Under the One Big Beautiful Bill Act (OBBBA), the U.S. Department of Education has made the decision to significantly decrease the amount of money students can borrow through federal loans. Until now, graduate students could rely on either Parent PLUS or Grad PLUS loans, federal loans that allowed them to borrow up to the full cost of attendance, including tuition, housing, books, and other expenses.
Starting July 1, 2026, The Dept. of Ed will cap the maximum amount of money a person can borrow per year through Parent PLUS loans at $20,000, with a lifetime maximum of $65,000. Grad PLUS loans will be completely closed off to new borrowers. These drastic cuts towards federal student loans threaten to make education even more difficult to afford, negatively impacting both students and occupations alike.
The plans re-classify a number of degrees to be either standard or professional, which decides whether or not people remain eligible for higher federal loan amounts. This re-classification has significantly narrowed the number of eligible “professional programs” to only 10 fields, including dentistry, medicine, and law. Under the new classification, fields such as nursing, social work, education administration, and STEM research are not considered professional for loan purposes despite the extensive schooling that these professions require.
The department proposes a new solution to replace previous federal loan programs called the “new and simplified” Repayment Assistance Plan (RAP). The RAP allows graduate students in standard programs to borrow $20,500 per year, up to $100,000 total, while students remaining in professional programs may borrow $50,000 per year, up to $200,000 total, roughly twice the amount of standard degrees.
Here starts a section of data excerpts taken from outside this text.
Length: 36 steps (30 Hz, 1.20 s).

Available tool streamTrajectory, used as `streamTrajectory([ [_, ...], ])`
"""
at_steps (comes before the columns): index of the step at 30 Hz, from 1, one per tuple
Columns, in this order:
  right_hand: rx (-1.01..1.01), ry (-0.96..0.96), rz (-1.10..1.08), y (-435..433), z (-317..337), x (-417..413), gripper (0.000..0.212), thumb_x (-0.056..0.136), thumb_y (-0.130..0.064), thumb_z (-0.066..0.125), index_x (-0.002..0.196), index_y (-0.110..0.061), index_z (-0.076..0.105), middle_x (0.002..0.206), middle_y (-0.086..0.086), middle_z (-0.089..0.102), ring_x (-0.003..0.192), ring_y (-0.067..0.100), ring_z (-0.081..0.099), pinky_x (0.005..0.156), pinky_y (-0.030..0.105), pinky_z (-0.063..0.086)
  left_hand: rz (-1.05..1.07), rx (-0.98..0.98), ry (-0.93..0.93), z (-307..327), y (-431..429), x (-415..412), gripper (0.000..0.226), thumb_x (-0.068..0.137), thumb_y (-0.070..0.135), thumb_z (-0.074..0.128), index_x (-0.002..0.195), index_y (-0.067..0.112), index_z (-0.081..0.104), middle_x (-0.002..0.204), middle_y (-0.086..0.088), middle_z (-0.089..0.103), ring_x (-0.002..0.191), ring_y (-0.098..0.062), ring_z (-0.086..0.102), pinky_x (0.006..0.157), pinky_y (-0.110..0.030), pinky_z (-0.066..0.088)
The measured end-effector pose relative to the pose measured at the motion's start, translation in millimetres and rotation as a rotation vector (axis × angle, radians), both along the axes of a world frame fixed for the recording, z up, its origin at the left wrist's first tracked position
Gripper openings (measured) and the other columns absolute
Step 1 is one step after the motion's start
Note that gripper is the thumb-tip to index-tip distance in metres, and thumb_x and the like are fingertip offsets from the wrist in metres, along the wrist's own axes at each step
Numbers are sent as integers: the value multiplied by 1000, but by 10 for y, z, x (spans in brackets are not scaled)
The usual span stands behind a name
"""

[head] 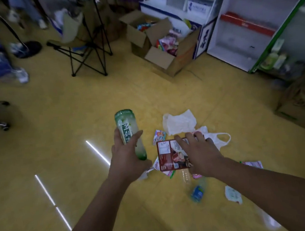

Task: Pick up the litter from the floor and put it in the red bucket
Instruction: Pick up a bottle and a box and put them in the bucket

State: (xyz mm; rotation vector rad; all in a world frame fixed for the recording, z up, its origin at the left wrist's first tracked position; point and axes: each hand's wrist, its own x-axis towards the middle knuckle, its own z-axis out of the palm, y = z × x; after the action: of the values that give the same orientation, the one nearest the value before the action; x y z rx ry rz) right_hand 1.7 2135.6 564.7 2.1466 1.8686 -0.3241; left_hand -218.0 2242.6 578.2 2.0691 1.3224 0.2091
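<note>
Head view: I see my left hand (127, 154) wrapped around a green bottle (129, 134), fingers closed on its lower half, the bottle tilted with its base pointing away from me. My right hand (199, 151) is spread open, fingers resting on the top edge of a brown box (170, 154); whether it grips the box I cannot tell. The box lies on the yellow floor (75, 131) among wrappers, just right of the bottle. A white plastic bag (179, 121) lies just beyond the right fingertips. A clear bottle with a blue label (197, 192) lies below the right wrist.
</note>
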Motion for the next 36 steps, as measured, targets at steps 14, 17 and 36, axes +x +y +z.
streamTrajectory([
  [14,172,-28,303,611,1466,-423,116,66,-52,77,150,-28,0,138,6,31,124,32,33,88,47,47,290,97,40,1453,-344,-672,98,62,29,83,143,49,31,159,3,-18,140,-36,21,105,-42,41],
  [17,192,-12,376,655,1643,-586,116,67,-49,78,150,-28,0,139,6,29,124,32,32,87,46,46,357,125,45,1624,-484,-819,97,64,28,82,144,49,31,160,0,-18,142,-37,18,106,-43,37],
  [36,290,-29,781,800,2297,-2194,113,69,-51,74,150,-30,-2,142,6,28,124,30,31,89,42,46,733,248,52,2199,-1262,-2255,98,61,28,84,141,51,34,160,2,-20,145,-33,15,106,-42,42],
])
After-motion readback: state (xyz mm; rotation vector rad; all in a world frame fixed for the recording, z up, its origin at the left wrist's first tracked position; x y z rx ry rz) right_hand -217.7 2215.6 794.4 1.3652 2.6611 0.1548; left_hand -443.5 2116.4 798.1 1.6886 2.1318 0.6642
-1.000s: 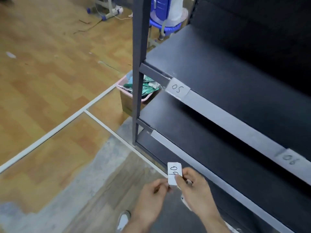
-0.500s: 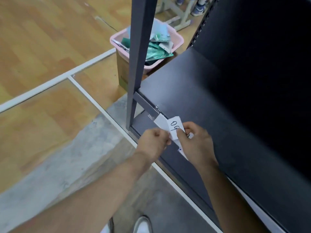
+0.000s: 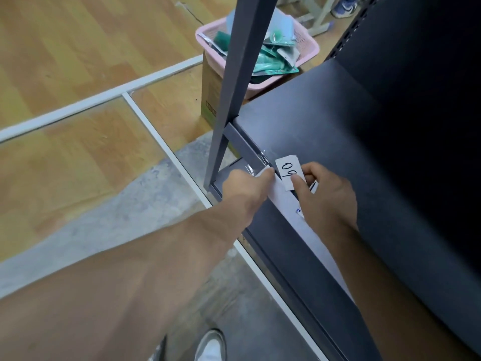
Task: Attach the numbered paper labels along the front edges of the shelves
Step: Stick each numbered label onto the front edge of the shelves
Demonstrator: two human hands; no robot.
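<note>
paper label (image 3: 286, 171), marked 09: pinched between thumb and fingers of right hand (image 3: 328, 195), at shelf (image 3: 325, 136) front edge, just right of upright post (image 3: 235, 82). left hand (image 3: 244, 187): fingers curled at white strip (image 3: 308, 231) end nearest post, hold unclear. pink basket (image 3: 311, 52): behind post.

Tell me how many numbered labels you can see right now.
1: the label pinched by the right hand above the shelf's front edge. More may be hidden: white paper in the left hand, scraps behind the right hand.
</note>
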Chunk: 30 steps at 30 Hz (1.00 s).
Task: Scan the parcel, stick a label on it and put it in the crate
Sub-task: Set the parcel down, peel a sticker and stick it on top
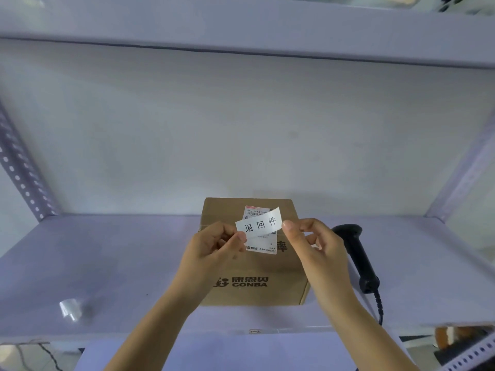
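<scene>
A brown cardboard parcel (257, 274) printed CONBA lies on the white shelf (134, 263), with a shipping slip (263, 247) stuck on its top. Above the parcel I hold a white label (259, 223) with three black characters. My left hand (214, 247) pinches its left end and my right hand (313, 242) pinches its right end. The label hangs in the air, slightly tilted, over the shipping slip. A black handheld scanner (356, 253) lies on the shelf just right of the parcel, its cord trailing toward me. No crate is in view.
A small roll of white labels (71, 307) lies at the shelf's front left. Perforated metal uprights (24, 172) stand at both sides and an upper shelf (241, 25) spans overhead. Cables hang below the front edge at lower left.
</scene>
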### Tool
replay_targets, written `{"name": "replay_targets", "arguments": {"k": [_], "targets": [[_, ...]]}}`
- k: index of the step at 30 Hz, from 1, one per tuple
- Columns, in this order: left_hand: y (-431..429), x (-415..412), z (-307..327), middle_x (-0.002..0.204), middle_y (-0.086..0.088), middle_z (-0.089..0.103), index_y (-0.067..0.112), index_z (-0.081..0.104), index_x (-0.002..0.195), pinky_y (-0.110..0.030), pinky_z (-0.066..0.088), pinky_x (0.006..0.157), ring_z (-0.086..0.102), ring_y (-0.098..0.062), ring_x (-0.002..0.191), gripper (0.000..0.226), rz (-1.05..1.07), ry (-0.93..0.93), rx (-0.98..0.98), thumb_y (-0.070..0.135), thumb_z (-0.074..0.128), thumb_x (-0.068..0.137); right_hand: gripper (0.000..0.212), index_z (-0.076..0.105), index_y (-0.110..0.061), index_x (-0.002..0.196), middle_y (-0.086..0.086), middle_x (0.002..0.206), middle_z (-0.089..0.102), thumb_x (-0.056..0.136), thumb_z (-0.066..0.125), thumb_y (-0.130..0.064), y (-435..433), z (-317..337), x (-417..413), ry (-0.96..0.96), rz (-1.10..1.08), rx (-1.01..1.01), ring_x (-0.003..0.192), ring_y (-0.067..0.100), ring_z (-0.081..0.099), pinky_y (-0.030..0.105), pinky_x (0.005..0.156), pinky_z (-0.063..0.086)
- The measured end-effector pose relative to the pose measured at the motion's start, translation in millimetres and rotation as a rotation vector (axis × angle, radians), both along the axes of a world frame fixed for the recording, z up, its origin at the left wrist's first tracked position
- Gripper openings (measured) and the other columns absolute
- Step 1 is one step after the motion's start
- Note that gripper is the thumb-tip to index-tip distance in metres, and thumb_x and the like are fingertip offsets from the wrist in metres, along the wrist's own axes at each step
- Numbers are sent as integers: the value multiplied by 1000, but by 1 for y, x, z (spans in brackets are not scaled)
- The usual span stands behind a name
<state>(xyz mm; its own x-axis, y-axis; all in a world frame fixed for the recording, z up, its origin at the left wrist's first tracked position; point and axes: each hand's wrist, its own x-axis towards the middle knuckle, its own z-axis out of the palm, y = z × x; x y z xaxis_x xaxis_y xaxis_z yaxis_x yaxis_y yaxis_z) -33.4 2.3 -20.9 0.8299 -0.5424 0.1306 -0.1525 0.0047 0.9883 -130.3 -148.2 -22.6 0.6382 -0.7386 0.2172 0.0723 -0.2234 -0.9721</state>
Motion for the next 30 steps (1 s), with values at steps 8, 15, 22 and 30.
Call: {"name": "replay_targets", "arguments": {"k": [8,15,22,30], "targets": [[-7,15,0,59,9,65,21,66,68,-25,45,64,54,-11,62,16,69,-99,116,34,63,78,11,74,-13,81,9,76,69,87,70,-21,-8,3,15,87,72,-43,59,4,52,6,54,39],[-17,29,-1,54,7,60,13,65,68,-21,41,57,51,-12,58,21,81,-164,191,19,64,88,16,72,-16,77,-6,72,67,85,72,-30,-20,0,28,179,98,-98,57,0,51,10,55,39],[-55,87,16,65,5,63,16,64,70,-21,35,52,44,-7,51,28,156,-337,453,36,61,89,22,73,0,81,8,80,72,85,69,-22,-58,13,89,290,84,-107,69,14,57,23,61,41],[-95,152,-5,92,-15,74,-2,69,86,-34,51,71,60,-24,73,36,93,-281,700,32,60,90,28,55,-14,59,3,64,58,84,64,-25,-93,-4,159,600,94,-130,69,26,55,33,69,36]]}}
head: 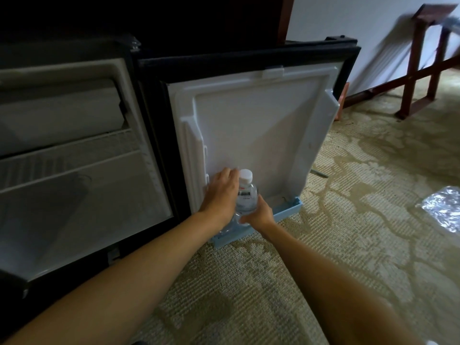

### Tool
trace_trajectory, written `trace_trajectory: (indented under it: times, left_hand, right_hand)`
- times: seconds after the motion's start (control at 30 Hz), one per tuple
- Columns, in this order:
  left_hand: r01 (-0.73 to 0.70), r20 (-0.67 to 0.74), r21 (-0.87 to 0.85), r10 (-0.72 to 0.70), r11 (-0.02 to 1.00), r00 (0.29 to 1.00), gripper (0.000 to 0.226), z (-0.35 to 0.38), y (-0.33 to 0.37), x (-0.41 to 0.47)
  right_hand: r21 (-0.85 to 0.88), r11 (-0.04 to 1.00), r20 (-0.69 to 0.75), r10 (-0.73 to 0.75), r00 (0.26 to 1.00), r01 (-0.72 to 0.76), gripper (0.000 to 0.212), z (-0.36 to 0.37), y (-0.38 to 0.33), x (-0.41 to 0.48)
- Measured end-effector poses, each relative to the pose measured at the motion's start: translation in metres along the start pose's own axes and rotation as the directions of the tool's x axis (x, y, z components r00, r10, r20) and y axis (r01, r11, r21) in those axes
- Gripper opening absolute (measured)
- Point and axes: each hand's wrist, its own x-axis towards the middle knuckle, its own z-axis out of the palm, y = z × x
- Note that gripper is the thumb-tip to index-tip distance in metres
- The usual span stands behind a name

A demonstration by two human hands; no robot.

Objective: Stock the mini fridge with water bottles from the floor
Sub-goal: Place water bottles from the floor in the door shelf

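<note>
The mini fridge (74, 155) stands open at the left, with a wire shelf inside. Its door (249, 125) swings out to the right, and a light blue door rack (286, 210) runs along its bottom. A clear water bottle (246, 195) with a white cap stands upright in that rack. My right hand (258, 215) grips the bottle low on its right side. My left hand (221, 192) lies against the bottle's left side, fingers reaching past it toward the door panel. Another bottle may be hidden behind my left hand; I cannot tell.
Patterned beige carpet (348, 245) covers the floor. A crinkled clear plastic wrap (443, 210) lies at the right edge. A dark red wooden stand (423, 70) stands by the white wall at the back right.
</note>
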Motion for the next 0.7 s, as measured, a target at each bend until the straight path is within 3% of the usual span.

Even prior to the passing of the OBBBA, nursing staff have been experiencing a shortage. The American Association of Colleges of Nursing says there is an average of nine nurses for every 1,000 people in the United States. By cutting back on loans for nurses, this issue may further escalate, creating an even greater scarcity of nurses in the United States. A 2023 study conducted by the Bureau of Labor Statistics said this shortage will only worsen, estimating that by 2030, 42 out of the 50 states will likely experience shortages in nursing staff.
With the new loan cap, many programs that used to qualify for larger loan amounts are no longer able to. According to The Association of American Medical Colleges, the median cost for four years of public medical school in 2025 was $286,454, with about half of medical students taking out Grad PLUS loans. The RAP loan wouldn’t be able to cover the full expenses for medical school, and students may have to apply for private loans, second jobs, or drop out of the program altogether.
According to the National Association of Student Financial Aid Administrations, the average student loan interest rate ranges from 6.53% to 9.08% for federal loans, while their private counterparts range from 3.74% to 17.99%. In the long run, taking out private loans may leave students with even greater payments.
Despite the already passed OBBBA, the Dept. of Ed is still in the rulemaking phase to implement the exact specifics of the RAP, as well as any other related student loan changes. At this time, the public still has some influence regarding the issue. The public can submit comments on the U.S. Department of Education website, which are required to be reviewed before final regulations are set.
These loan cuts decrease access to affordable education, and risk pushing students out of professions already experiencing a shortage of staff. These changes make education harder to reach and greatly diminish the future of America’s workforce.